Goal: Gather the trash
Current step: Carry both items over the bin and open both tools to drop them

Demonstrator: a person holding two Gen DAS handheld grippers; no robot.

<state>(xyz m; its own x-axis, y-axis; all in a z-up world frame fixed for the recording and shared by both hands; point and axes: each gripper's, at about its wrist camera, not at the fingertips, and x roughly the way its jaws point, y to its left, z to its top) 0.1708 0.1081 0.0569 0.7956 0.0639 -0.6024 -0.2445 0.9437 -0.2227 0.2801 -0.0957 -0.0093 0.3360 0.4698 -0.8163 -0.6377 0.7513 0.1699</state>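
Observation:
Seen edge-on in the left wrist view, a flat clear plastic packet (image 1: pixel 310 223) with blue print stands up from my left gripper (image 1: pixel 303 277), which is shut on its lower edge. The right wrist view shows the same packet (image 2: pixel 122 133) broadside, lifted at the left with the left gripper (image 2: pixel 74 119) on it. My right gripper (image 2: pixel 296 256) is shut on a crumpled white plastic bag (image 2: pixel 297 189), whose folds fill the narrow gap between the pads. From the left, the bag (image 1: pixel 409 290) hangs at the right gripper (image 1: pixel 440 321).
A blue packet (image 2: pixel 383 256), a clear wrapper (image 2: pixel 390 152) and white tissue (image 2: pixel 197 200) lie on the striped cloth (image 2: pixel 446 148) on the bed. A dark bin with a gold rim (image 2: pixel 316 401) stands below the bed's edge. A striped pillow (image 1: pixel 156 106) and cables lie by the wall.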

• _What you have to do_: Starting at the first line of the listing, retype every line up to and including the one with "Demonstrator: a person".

• _Result below_:
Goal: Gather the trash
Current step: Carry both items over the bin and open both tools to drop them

Demonstrator: a person holding two Gen DAS handheld grippers; no robot.

The output given here is complete.